# [WHAT TO WORK ON]
Among the records that follow, how many lines contain the word "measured"? Give the number and no other words.

++++++++++

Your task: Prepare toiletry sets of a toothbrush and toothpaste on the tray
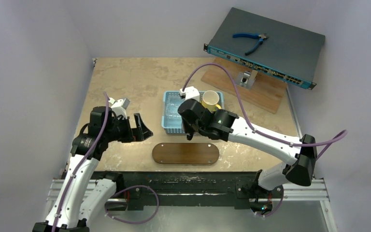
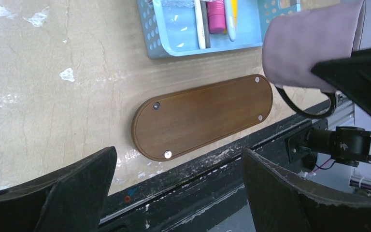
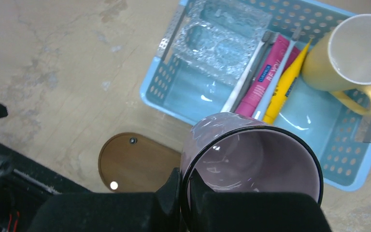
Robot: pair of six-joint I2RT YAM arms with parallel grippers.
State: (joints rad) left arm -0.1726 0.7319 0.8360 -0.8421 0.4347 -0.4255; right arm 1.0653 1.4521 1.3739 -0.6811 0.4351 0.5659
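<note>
The dark-brown oval tray (image 1: 185,153) lies bare near the table's front edge; it also shows in the left wrist view (image 2: 203,116) and the right wrist view (image 3: 135,162). A pink tube (image 3: 265,77), a yellow tube (image 3: 282,87) and two pale toothbrushes (image 3: 249,72) lie in the light-blue basket (image 3: 174,94). My right gripper (image 3: 184,188) is shut on the rim of a purple cup (image 3: 251,164), held above the gap between basket and tray. My left gripper (image 2: 178,193) is open and empty, left of the tray (image 1: 142,128).
A yellow mug (image 3: 348,53) stands in the basket's right end, next to clear plastic packaging (image 3: 217,38). A grey network switch (image 1: 265,43) with blue pliers (image 1: 251,38) leans over a lighter wooden board (image 1: 251,87) at the back right.
</note>
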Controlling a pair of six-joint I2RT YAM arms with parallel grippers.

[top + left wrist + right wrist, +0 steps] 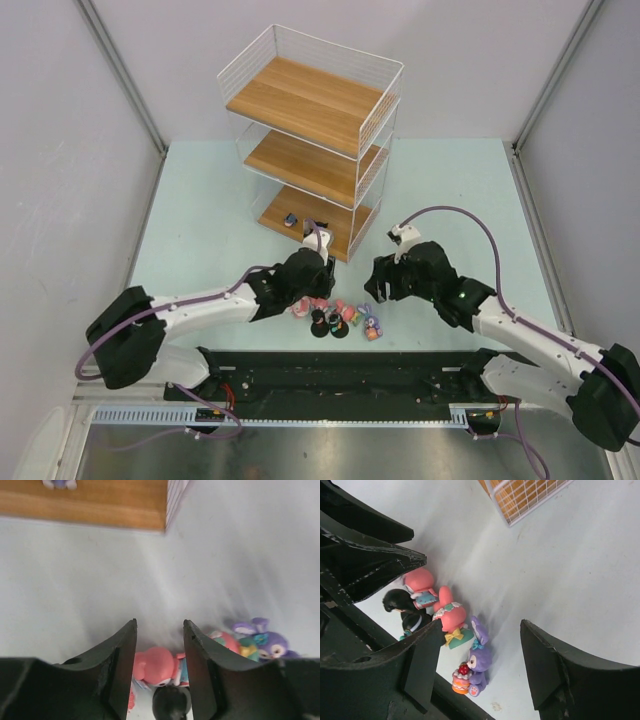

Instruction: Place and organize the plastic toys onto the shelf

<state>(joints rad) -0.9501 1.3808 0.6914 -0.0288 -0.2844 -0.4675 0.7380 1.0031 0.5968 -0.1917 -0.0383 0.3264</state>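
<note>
Several plastic toys (pixel 340 318) stand clustered on the table in front of the shelf (pixel 310 140). My left gripper (pixel 308 295) reaches down at the cluster's left end. In the left wrist view its jaws (pixel 160 630) are shut on a pink figurine (pixel 155 665), with a dark-haired one (pixel 170 702) just below. My right gripper (pixel 385 285) hovers open above the cluster's right side. In its view the purple bunny (pixel 481 657) with a small cake stands between the spread fingers (pixel 420 670), untouched. A pink toy with a yellow bow (pixel 451 617) stands beside it.
One small toy (pixel 290 220) stands on the shelf's lowest board (pixel 100 502). The black base rail (pixel 340 370) runs close behind the toy cluster at the near edge. Grey walls close in the table on both sides.
</note>
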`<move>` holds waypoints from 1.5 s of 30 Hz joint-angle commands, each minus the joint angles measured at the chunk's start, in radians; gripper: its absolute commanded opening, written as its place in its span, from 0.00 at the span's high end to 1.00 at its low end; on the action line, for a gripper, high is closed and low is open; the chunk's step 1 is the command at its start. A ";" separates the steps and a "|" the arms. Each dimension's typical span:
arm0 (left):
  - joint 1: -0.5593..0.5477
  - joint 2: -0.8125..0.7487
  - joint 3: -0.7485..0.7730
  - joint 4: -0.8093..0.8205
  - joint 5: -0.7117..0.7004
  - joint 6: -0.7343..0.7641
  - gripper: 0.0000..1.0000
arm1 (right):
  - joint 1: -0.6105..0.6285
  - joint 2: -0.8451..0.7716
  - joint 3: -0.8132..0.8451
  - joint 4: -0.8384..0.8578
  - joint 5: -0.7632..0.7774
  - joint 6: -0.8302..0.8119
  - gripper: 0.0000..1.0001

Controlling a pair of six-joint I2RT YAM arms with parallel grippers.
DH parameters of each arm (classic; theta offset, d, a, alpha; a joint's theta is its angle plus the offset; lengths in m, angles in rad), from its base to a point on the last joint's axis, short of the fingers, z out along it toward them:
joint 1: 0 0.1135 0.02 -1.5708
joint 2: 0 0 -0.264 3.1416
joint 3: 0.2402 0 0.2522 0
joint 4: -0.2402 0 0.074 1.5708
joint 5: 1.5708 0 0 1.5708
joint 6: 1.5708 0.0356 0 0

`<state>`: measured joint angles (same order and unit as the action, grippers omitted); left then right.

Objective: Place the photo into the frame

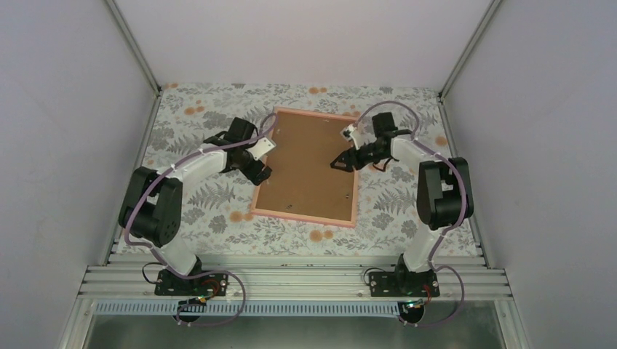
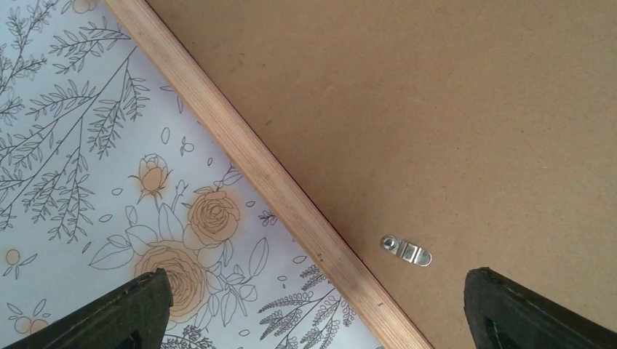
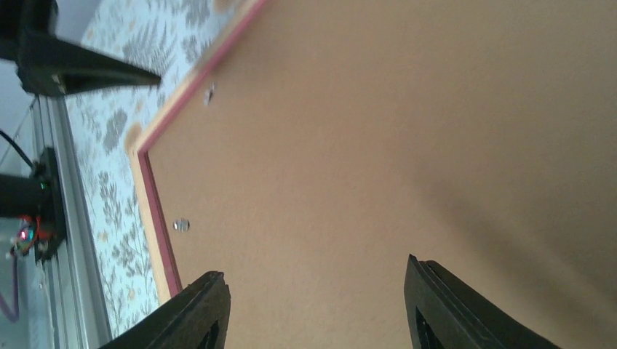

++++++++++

# [YOUR SOLUTION]
2